Readers may say, "What difference does it make, after all?"
It's unlikely that an institution in northeastern Wisconsin will change its name in light of new scholarship from Nicolet to something else, especially when that name was based on an historic event that for many years has been unassailable.
But, Nicolet's expedition is a record unknowingly embellished through the years by honest people who repeated mistaken assumptions.
Those assumptions have led, among other things, to the erection of a bronze statue and an accompanying historical plaque (as I remember these were made possible, in part, through funding by penny donations from school children). A consideration by state highway officials to move or raze this monument was challenged by newspaper readers before the highway underwent reconstruction a few years back. I believe it can still be seen from the highway, if you look carefully as you drive by at 65 mph.

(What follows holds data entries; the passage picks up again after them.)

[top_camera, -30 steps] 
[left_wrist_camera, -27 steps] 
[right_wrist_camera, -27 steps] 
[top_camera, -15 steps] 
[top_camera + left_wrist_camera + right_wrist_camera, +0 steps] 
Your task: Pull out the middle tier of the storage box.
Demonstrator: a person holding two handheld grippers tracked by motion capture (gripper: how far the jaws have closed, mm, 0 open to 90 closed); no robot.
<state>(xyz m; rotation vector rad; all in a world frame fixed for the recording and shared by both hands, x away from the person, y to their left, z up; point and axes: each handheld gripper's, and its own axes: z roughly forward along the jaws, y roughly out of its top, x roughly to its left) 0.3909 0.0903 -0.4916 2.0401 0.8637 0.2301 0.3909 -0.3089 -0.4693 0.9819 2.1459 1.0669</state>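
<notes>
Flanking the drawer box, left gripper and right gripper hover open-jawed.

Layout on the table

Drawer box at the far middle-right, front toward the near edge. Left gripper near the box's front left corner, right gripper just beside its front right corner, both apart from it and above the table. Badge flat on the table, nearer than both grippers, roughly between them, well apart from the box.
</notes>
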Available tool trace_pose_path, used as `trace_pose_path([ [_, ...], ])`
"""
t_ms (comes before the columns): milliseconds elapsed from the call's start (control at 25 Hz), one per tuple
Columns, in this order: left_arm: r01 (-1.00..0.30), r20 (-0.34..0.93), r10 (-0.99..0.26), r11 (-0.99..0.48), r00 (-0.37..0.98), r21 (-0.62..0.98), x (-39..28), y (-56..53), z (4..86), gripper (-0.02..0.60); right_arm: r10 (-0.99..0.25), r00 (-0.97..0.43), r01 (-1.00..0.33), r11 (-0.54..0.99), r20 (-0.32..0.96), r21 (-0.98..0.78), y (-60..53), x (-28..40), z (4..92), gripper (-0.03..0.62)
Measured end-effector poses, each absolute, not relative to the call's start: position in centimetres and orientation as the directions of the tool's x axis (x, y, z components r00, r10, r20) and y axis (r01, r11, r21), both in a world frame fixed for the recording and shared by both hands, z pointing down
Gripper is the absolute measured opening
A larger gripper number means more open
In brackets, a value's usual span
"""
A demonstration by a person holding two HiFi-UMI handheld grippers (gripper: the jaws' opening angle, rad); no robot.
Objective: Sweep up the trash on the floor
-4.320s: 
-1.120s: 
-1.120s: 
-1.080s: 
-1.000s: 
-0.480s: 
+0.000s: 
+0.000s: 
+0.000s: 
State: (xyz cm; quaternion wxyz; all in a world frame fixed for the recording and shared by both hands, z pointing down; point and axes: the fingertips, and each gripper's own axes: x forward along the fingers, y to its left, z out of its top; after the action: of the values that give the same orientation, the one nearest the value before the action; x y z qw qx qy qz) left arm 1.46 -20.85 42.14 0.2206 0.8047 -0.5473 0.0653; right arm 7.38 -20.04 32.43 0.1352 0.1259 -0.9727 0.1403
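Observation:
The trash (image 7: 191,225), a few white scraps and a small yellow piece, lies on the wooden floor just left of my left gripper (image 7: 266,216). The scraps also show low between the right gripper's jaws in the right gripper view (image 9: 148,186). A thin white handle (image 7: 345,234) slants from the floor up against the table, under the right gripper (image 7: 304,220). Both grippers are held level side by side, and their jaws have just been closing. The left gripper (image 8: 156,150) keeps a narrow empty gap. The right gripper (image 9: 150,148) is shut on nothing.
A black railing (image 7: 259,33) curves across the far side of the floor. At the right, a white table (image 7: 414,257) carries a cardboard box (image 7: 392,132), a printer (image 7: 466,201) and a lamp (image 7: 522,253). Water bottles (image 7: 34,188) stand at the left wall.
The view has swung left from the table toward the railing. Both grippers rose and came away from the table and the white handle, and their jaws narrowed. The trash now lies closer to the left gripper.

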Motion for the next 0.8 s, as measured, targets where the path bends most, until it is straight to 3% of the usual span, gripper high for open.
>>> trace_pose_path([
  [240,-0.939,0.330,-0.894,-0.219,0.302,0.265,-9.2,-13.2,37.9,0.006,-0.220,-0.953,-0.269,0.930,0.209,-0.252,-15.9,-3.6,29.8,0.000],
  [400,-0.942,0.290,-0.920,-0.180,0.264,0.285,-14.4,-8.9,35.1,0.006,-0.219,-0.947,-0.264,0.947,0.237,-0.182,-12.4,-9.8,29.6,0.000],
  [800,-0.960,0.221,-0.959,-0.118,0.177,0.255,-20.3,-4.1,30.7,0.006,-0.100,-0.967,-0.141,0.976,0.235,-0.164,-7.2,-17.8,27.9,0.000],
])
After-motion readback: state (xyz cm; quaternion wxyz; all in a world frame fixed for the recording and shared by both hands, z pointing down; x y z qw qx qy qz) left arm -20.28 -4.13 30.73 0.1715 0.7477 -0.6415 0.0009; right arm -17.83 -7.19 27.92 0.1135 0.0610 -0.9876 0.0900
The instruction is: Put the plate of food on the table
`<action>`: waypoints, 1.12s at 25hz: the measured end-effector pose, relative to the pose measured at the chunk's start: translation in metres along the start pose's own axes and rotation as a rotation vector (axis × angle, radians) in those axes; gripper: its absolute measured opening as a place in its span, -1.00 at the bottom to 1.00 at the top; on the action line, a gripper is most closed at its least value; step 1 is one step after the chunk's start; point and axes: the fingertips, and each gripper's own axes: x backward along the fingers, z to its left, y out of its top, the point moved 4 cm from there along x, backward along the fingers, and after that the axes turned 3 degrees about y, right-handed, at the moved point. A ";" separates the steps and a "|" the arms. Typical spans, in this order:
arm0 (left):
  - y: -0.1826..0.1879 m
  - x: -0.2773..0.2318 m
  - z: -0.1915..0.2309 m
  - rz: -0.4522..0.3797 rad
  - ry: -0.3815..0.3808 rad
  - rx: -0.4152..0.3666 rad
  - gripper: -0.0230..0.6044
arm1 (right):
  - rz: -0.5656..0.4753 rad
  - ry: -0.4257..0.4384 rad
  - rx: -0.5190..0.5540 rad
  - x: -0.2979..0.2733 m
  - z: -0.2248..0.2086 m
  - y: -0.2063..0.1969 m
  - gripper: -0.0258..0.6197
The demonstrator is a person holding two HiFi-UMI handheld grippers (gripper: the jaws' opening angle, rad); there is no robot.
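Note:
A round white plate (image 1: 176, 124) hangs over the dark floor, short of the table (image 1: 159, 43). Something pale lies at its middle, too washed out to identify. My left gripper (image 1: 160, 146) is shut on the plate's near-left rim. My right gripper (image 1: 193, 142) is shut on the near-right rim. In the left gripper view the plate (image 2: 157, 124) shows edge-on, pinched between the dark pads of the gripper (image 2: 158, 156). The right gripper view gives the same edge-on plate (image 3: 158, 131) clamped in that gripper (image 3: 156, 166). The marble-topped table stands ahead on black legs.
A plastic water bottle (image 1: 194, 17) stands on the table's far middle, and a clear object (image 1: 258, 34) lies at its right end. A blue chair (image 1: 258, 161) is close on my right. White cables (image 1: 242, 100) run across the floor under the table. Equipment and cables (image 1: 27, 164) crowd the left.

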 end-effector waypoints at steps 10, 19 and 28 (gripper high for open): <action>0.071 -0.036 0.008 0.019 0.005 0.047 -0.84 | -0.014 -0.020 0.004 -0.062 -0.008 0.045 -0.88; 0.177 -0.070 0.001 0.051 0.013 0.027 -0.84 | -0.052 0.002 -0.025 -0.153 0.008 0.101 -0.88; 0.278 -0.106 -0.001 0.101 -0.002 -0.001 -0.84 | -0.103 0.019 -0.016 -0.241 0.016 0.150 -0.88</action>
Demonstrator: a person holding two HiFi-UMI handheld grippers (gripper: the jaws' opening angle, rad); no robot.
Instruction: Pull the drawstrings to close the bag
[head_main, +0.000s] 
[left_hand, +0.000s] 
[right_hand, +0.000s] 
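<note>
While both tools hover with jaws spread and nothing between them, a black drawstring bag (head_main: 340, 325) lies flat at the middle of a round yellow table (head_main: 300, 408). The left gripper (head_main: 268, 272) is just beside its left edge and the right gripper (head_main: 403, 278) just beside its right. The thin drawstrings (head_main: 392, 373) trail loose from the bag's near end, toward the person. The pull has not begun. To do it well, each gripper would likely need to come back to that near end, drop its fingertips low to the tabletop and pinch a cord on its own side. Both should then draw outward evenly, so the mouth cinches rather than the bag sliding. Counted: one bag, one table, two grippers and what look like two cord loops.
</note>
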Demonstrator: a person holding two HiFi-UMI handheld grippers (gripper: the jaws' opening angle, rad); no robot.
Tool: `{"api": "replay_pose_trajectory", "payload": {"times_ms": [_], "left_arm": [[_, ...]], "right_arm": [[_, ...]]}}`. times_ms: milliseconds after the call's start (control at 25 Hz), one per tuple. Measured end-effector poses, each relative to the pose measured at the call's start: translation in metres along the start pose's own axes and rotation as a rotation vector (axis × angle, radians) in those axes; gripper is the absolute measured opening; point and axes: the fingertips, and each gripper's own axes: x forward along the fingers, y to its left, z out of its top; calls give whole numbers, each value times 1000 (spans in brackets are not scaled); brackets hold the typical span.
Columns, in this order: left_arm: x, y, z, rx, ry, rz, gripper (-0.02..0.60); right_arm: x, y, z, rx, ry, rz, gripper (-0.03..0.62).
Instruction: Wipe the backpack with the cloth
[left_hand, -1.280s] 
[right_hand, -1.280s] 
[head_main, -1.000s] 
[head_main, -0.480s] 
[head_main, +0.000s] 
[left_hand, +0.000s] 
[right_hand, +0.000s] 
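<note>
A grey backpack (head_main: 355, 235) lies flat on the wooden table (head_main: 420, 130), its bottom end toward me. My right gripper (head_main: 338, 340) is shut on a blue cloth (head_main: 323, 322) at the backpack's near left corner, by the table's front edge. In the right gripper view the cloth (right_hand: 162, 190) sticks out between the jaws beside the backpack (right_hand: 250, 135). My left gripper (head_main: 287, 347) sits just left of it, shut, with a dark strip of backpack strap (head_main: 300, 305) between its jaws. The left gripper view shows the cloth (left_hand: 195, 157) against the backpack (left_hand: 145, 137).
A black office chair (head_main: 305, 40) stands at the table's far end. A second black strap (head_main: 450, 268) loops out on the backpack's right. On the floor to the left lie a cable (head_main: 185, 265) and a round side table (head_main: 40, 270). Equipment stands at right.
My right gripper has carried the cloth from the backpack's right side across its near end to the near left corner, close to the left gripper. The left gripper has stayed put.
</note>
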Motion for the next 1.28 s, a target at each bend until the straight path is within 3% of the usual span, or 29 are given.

And then there are the historic oil paintings that became popular and lasting records of Nicolet's exploits, great teaching tools to tell "the Wisconsin story." But, what if they depict the wrong geographic location? One such painting, by Hugo Ballin, hangs in the Governor's Reception Room of the State Capitol in Madison. A similar painting, in which Nicolet is again displaying his authority with raised pistols on behalf of France, was commissioned in 1904 by then Wisconsin Historical Society President, Robert McCormick, with artist Edwin Deming.
Such well-intended efforts perpetuate the erroneous assumptions made over generations, dramatizing errors made by earlier scholars. For his research and his boldness, it may be Mason who deserves a monument!